By the end of the four-day trip Hardy couldn't taste his food, she said, "and my mom was like, 'Well, that's a symptom.' Then the next day his head started hurting."
Back home in Louisiana, they both tested positive.
The virus held her hostage at home, but then something else happened when she got well.
She started getting the "Oh, you had COVID" comments, from people who seemed worried to be around like her, like she was still contagious.
The Centers for Disease Control and Prevention says someone who "has completed quarantine or has been released from isolation does not pose a risk of infection to other people."
It made her understand why some people wouldn't want to tell anyone they are sick.

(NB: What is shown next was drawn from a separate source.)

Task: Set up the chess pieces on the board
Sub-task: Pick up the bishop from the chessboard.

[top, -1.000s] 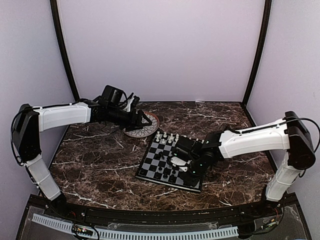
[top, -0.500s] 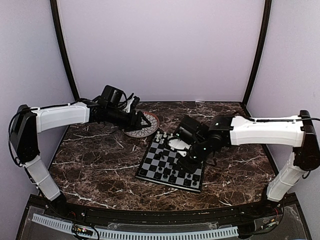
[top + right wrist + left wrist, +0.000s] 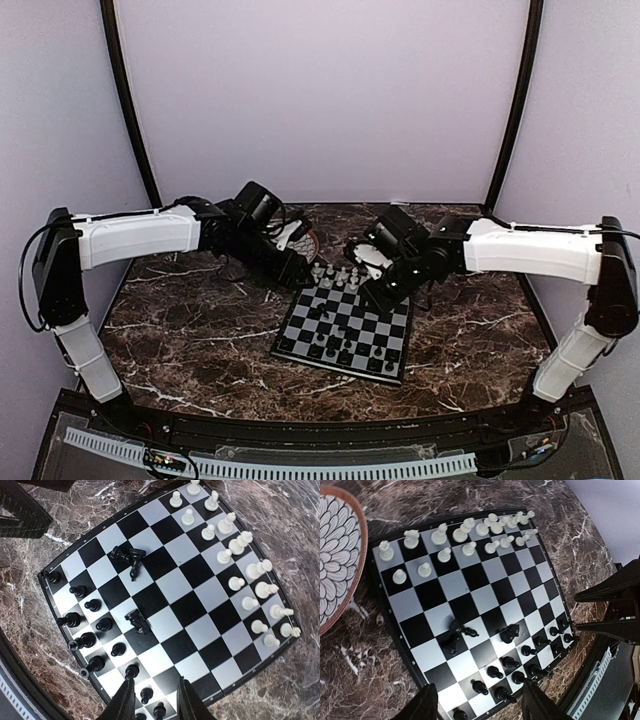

"But I think it's your responsibility because you can tell people that you had it so if they've been around you, or been around someone whose been around you, they'll know," she said. "I think we all need to be aware of what's going on, and I feel like a lot of teenagers aren't."
She hasn't resumed pageant appearances yet, but last she heard, the Miss Teen USA pageant, which was postponed in the spring, might be rescheduled for November. So right now she's working on her interview skills and keeping her pageant walk fresh with weekly practices at the funeral home.
She's eager to get back to classes at LSU, which has announced plans to get underway for the fall with a mix of in-person and remote classes and mandatory mask-wearing.
"I feel comfortable with it because I feel like they'll do the social distancing, they'll put the smaller classes in the giant classrooms. I think we'll be OK," Taylor said. "I think people also need a little bit of normalcy back in their lives after everything that's been going on."
Everything, said the teen queen, "just still feels off."